Of all the lines below, output only those starting at the one with "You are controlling" and ending at the one with "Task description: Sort", both ends included, exactly as written.

#### [Available data]
──────

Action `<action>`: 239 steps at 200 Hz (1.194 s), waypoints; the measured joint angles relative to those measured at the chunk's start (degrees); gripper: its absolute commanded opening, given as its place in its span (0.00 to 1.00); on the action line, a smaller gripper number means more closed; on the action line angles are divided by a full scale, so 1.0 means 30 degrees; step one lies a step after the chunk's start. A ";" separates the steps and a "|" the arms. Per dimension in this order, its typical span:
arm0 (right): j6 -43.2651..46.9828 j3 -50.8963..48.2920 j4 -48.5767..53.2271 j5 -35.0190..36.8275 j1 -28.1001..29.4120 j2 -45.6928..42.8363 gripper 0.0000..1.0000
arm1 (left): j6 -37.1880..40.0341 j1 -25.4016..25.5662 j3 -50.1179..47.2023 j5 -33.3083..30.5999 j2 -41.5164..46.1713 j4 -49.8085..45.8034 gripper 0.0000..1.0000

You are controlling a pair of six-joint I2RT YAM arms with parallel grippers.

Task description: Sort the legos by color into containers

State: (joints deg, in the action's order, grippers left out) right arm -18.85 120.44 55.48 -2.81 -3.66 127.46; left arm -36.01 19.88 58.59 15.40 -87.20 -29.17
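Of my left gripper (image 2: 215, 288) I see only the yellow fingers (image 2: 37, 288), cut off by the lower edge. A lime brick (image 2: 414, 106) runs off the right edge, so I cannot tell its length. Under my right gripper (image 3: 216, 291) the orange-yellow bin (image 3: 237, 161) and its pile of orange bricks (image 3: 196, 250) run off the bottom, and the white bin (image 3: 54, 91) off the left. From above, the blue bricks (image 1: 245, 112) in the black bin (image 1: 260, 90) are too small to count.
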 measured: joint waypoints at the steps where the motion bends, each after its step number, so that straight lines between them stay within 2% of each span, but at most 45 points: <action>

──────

#### [Result of this exercise]
You are controlling a pair of six-joint I2RT YAM arms with parallel grippers.

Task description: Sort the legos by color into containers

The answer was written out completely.